CHARACTERIZATION OF L-ASPARAGINASE FROM CAPSICUM ANNUM L.

L-asparagine is the most abundant metabolite for storage and transport of nitrogen that is utilized in protein biosynthesis in plants. L-asparaginase catalyzes the deamination of L-asparagine to aspartic acid and ammonia. The present study is aimed to characterize L-asparaginase from Capsicum annum L.Crude L-asparaginase was partially purified by salting out using 20% to 80% of ammonium sulphate.
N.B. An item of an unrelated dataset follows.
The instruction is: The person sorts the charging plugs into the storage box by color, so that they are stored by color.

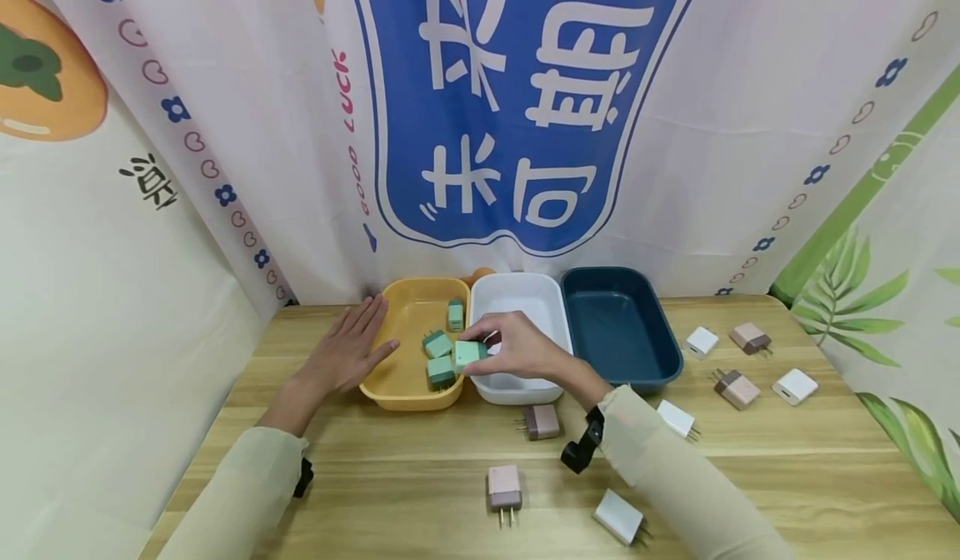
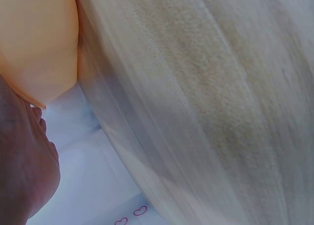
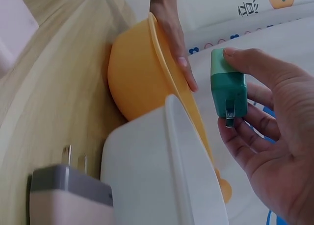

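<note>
Patterned cloth (image 1: pixel 292 85) backs a wooden table (image 1: pixel 375 485) as the right hand (image 1: pixel 522 347) pinches a green charger (image 1: pixel 468 354) above the right rim of the yellow tray (image 1: pixel 401 343), the left hand (image 1: pixel 341 355) straight-fingered against its left side; placing seems under way, calling next for release inside.

A wood-grained table (image 1: pixel 420 477) carries, side by side along its far edge, a yellow bin (image 1: pixel 378 395), a white bin (image 1: pixel 517 395) and a blue bin (image 1: pixel 652 377). Right of the blue bin lie a white plug (image 1: pixel 702 342), a pink plug (image 1: pixel 750 338) beyond it, a second pink plug (image 1: pixel 737 389) nearer the front and another white plug (image 1: pixel 795 386) farthest right, while a third white plug (image 1: pixel 677 419) lies just before the blue bin. A third pink plug (image 1: pixel 543 422) lies before the white bin, prongs leftward; nearer the front are a fourth pink plug (image 1: pixel 504 485), prongs frontward, and a fourth white plug (image 1: pixel 618 517).
</note>
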Tool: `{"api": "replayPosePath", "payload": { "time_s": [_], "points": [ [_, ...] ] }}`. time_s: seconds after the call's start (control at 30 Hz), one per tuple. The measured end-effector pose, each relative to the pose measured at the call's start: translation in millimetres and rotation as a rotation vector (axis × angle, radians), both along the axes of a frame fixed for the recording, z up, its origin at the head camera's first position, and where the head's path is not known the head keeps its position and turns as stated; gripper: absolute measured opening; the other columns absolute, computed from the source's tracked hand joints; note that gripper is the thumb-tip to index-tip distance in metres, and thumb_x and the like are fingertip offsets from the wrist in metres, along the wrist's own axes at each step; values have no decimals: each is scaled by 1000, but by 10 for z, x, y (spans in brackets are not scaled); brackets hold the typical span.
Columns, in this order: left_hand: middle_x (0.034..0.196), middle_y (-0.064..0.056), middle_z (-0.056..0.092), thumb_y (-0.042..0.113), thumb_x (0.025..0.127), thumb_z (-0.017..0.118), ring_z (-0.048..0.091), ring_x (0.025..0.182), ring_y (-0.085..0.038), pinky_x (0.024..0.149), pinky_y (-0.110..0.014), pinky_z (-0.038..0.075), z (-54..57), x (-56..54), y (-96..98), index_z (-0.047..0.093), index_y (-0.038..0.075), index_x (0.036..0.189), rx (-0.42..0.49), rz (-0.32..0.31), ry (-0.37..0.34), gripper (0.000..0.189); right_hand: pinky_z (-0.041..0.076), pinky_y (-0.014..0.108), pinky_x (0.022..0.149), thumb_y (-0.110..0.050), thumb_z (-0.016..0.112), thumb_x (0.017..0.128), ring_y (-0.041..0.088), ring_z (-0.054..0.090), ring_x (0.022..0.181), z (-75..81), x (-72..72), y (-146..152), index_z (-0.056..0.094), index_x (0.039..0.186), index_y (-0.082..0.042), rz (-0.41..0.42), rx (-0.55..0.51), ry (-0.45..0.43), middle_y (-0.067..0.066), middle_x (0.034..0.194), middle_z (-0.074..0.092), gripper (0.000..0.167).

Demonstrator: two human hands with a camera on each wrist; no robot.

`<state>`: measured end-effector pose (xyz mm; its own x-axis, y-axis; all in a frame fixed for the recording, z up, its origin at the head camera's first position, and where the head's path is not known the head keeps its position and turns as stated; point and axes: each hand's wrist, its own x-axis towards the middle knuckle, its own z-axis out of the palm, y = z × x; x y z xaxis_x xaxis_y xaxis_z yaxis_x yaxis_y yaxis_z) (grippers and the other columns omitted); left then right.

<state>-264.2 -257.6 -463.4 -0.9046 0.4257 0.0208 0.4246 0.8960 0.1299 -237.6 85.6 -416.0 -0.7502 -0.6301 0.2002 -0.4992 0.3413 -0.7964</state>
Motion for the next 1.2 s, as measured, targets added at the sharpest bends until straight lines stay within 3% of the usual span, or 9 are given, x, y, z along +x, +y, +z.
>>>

The activity of L-asparaginase was measured in the aqueous extract of fruits by Nesselerization method. The specific enzyme activity after 80% saturation was 4841.78 IU/mg. Optimum incubation period for L-asparaginase was found 60 min. The enzyme showed stability at alkaline pH and has pH 8 as optimum pH. L-asparaginase have maximum activity at 37oC. Highest activity of L-asparaginase was at 6mM substrate concentration. Kinetic parameter study revealed high affinity of enzyme towards L-aspargine with high velocity. Partially purified enzyme have molecular weight of 25.41 kDa estimated by Sodium dodecyl sulphate polyacrylamide gel electrophoresis (SDS-PAGE).